### Exercise details
Give back the records below exactly, every one, with no pictures.

[Dataset entries]
- - -

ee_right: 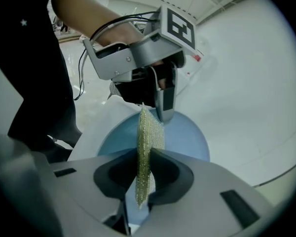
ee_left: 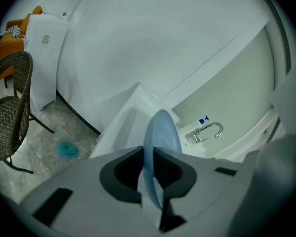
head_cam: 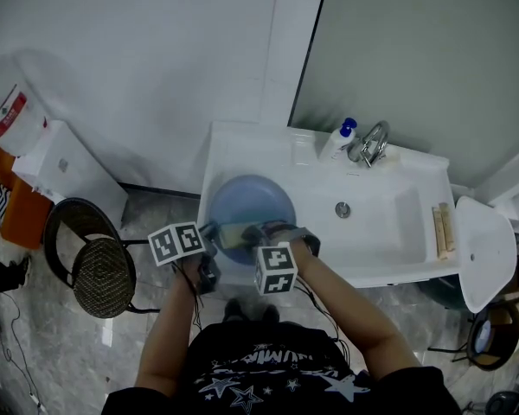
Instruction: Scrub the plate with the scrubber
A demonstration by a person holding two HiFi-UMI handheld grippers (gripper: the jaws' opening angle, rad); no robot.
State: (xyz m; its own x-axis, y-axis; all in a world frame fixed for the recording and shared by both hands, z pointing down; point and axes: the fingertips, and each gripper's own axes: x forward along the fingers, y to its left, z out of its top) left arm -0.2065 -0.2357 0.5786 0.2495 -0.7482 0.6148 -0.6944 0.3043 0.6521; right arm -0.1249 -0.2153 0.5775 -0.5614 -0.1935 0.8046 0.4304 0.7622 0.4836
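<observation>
Over the left end of the sink (head_cam: 389, 223) I have the plate (head_cam: 259, 199), my left gripper (ee_left: 150, 177) clamped on its rim. My right gripper (ee_right: 145, 174) pinches the scrubber (ee_right: 149, 132), edge-on over the plate's face, just beside the left gripper's tip.

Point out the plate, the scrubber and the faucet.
plate (head_cam: 253, 199): head view, bare upper face of the blue plate.
scrubber (ee_right: 149, 132): right gripper view, upper half of its mesh face.
faucet (head_cam: 368, 149): head view, chrome body near its base.
</observation>
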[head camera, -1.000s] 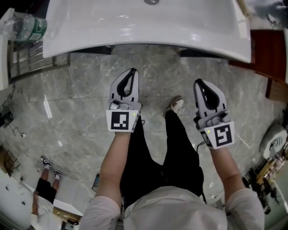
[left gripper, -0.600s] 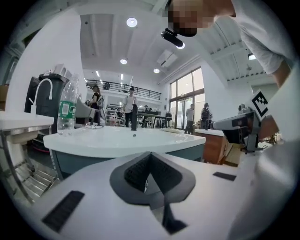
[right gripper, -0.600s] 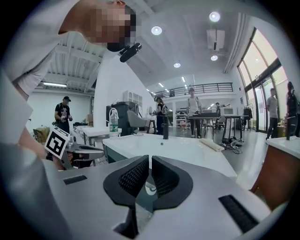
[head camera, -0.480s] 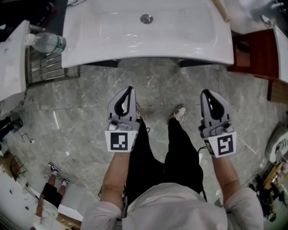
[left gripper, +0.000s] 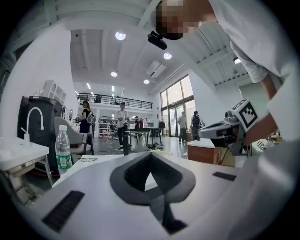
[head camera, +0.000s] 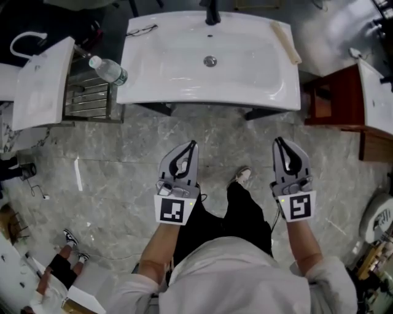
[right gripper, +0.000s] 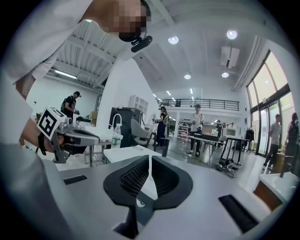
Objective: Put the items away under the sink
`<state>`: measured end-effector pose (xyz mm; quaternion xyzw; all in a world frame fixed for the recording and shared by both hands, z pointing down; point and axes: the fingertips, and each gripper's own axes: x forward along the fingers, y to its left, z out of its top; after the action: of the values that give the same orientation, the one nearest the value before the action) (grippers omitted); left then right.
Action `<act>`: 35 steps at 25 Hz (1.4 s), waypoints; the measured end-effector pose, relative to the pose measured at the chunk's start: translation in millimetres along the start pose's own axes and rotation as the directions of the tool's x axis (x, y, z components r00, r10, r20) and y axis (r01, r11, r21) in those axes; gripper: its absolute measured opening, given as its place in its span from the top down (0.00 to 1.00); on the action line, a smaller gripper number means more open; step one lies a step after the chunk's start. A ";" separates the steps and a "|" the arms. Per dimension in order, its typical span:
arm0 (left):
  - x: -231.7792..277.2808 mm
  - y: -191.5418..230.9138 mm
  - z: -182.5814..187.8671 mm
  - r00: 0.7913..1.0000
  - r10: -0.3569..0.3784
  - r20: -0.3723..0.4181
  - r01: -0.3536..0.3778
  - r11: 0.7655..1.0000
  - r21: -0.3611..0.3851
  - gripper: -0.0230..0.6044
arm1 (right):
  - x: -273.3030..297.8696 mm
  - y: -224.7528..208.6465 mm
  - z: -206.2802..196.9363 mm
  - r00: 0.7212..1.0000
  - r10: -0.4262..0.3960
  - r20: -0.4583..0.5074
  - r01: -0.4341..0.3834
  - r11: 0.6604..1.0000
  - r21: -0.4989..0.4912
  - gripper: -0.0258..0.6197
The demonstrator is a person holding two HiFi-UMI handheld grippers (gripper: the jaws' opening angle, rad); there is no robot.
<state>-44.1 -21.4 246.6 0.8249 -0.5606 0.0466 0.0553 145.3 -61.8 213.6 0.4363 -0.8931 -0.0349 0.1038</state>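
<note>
The white sink (head camera: 166, 67) lies ahead in the head view, with a black faucet (head camera: 212, 12) at its back. On its rim lie a pair of glasses (head camera: 142, 29) at the back left and a pale wooden stick (head camera: 287, 43) on the right. A clear water bottle (head camera: 107, 69) with a green label lies on the rack left of the sink; it also shows as the bottle (left gripper: 63, 151) and the bottle (right gripper: 116, 136). My left gripper (head camera: 194, 143) and right gripper (head camera: 277, 140) hang side by side over the floor, short of the sink, both shut and empty. Left gripper (left gripper: 150, 154) and right gripper (right gripper: 149, 157) jaws meet at the tips.
A metal rack (head camera: 89, 101) and a second white basin (head camera: 43, 80) stand left of the sink. A red-brown wooden cabinet (head camera: 331, 98) stands at the right. The grey marble floor (head camera: 123, 159) lies below, with another person's legs (head camera: 58, 264) at the lower left.
Both grippers have risen together, still shut and empty. The head view has pulled back, so the whole sink, the faucet, glasses and stick now show.
</note>
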 end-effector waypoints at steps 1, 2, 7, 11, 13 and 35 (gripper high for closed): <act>-2.7 -2.2 6.7 1.000 0.002 0.006 -0.002 1.000 -0.005 0.96 | 0.5 0.8 10.5 1.000 0.010 0.017 -0.010 1.000 -0.001 0.90; -5.4 -4.2 14.2 1.000 0.005 0.015 -0.004 1.000 -0.010 0.96 | 0.9 2.5 20.6 0.999 0.021 0.032 -0.021 1.000 -0.001 0.90; -19.5 -13.4 54.1 0.999 0.003 0.047 -0.004 1.000 0.009 0.96 | -4.8 14.2 65.1 0.994 0.053 0.094 -0.057 0.998 0.035 0.90; -26.6 -14.1 89.5 0.996 0.001 0.088 -0.004 0.999 0.038 0.96 | -9.5 25.9 93.2 0.988 0.075 0.137 -0.085 0.994 0.069 0.90; -29.4 -13.8 104.5 0.994 0.003 0.108 -0.008 0.999 0.052 0.96 | -12.0 29.2 102.6 0.986 0.085 0.147 -0.097 0.992 0.078 0.90; -32.4 -19.7 146.8 0.978 0.018 0.207 -0.029 0.998 0.047 0.96 | -29.3 12.9 144.3 0.975 0.068 0.213 -0.088 0.992 0.085 0.90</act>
<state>-35.4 -5.4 96.1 0.8197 -0.5717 -0.0247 -0.0241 121.7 -34.9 70.2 0.3991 -0.9162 -0.0346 -0.0103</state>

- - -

### Response
ee_right: 
ee_left: 
head_cam: 
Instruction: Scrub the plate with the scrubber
A demonstration by a person holding two HiFi-UMI handheld grippers (gripper: the jaws' opening angle, rad); no robot.
State: (xyz m; its own x-axis, y-axis; all in a world frame fixed for the recording and shared by both hands, z pointing down; point and axes: the fingertips, and each gripper's own axes: x forward along the fingers, y to its left, z out of its top) left arm -0.2065 -0.2357 0.5786 0.2495 -0.7482 0.6148 -0.6944 0.3043 0.6521; right arm -0.1249 -0.2153 0.5775 -0.5614 -0.1935 0.8046 0.4304 0.7622 0.4836
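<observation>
Over the left end of the sink (head_cam: 389, 223) I have the plate (head_cam: 259, 199), my left gripper (ee_left: 150, 177) clamped on its rim. My right gripper (ee_right: 145, 174) pinches the scrubber (ee_right: 149, 132), edge-on over the plate's face, just beside the left gripper's tip.

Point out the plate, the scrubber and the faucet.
plate (head_cam: 253, 199): head view, bare upper face of the blue plate.
scrubber (ee_right: 149, 132): right gripper view, upper half of its mesh face.
faucet (head_cam: 368, 149): head view, chrome body near its base.
</observation>
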[head camera, -1.000s] 
[left gripper, -0.600s] 
[right gripper, -0.600s] 
[head camera, -0.480s] 
[left gripper, +0.000s] 
[head camera, +0.000s] 
[right gripper, +0.000s] 
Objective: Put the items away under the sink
`<state>`: measured end-effector pose (xyz mm; quaternion xyzw; all in a world frame fixed for the recording and shared by both hands, z pointing down; point and axes: the fingertips, and each gripper's own axes: x forward along the fingers, y to its left, z out of its top; after the action: of the values that give the same orientation, the one nearest the value before the action) (grippers omitted); left then right.
Action `<act>`: 35 steps at 25 Hz (1.4 s), waypoints; the measured end-effector pose, relative to the pose measured at the chunk's start: translation in millimetres along the start pose's own axes and rotation as the directions of the tool's x axis (x, y, z components r00, r10, r20) and y axis (r01, r11, r21) in those axes; gripper: its absolute measured opening, given as its place in its span from the top down (0.00 to 1.00); on the action line, a smaller gripper number means more open; step one lies a step after the chunk's start. A ";" separates the steps and a "|" the arms. Per dimension in order, its typical span:
arm0 (left):
  - x: -231.7792..277.2808 mm
  - y: -191.5418..230.9138 mm
  - z: -182.5814..187.8671 mm
  - r00: 0.7913..1.0000
  - r10: -0.3569..0.3784
  - r20: -0.3723..0.4181
  - r01: -0.3536..0.3778
  - r11: 0.7655..1.0000
  - r21: -0.3611..0.3851
  - gripper: -0.0230..0.6044
arm1 (right):
  - x: -273.3030..297.8696 mm
  - y: -224.7528..208.6465 mm
  - z: -206.2802..196.9363 mm
  - r00: 0.7212..1.0000
  - r10: -0.4262..0.3960
  - r20: -0.4583..0.5074
  - r01: -0.4341..0.3834
  - r11: 0.6604..1.0000
  - r21: -0.4989..0.4912
  - gripper: -0.0258..0.6197
The demonstrator is a person holding two HiFi-UMI handheld grippers (gripper: the jaws' opening angle, rad); there is no robot.
<state>-44.1 -21.4 246.6 0.8249 -0.5606 0.0466 0.0553 145.3 -61.8 213.6 0.4363 -0.8931 -0.0349 0.1038</state>
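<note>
The white sink (head camera: 166, 67) lies ahead in the head view, with a black faucet (head camera: 212, 12) at its back. On its rim lie a pair of glasses (head camera: 142, 29) at the back left and a pale wooden stick (head camera: 287, 43) on the right. A clear water bottle (head camera: 107, 69) with a green label lies on the rack left of the sink; it also shows as the bottle (left gripper: 63, 151) and the bottle (right gripper: 116, 136). My left gripper (head camera: 194, 143) and right gripper (head camera: 277, 140) hang side by side over the floor, short of the sink, both shut and empty. Left gripper (left gripper: 150, 154) and right gripper (right gripper: 149, 157) jaws meet at the tips.
A metal rack (head camera: 89, 101) and a second white basin (head camera: 43, 80) stand left of the sink. A red-brown wooden cabinet (head camera: 331, 98) stands at the right. The grey marble floor (head camera: 123, 159) lies below, with another person's legs (head camera: 58, 264) at the lower left.
Both grippers have risen together, still shut and empty. The head view has pulled back, so the whole sink, the faucet, glasses and stick now show.
</note>
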 end-effector waypoints at steps 1, 2, 7, 11, 13 and 35 (gripper high for closed): <act>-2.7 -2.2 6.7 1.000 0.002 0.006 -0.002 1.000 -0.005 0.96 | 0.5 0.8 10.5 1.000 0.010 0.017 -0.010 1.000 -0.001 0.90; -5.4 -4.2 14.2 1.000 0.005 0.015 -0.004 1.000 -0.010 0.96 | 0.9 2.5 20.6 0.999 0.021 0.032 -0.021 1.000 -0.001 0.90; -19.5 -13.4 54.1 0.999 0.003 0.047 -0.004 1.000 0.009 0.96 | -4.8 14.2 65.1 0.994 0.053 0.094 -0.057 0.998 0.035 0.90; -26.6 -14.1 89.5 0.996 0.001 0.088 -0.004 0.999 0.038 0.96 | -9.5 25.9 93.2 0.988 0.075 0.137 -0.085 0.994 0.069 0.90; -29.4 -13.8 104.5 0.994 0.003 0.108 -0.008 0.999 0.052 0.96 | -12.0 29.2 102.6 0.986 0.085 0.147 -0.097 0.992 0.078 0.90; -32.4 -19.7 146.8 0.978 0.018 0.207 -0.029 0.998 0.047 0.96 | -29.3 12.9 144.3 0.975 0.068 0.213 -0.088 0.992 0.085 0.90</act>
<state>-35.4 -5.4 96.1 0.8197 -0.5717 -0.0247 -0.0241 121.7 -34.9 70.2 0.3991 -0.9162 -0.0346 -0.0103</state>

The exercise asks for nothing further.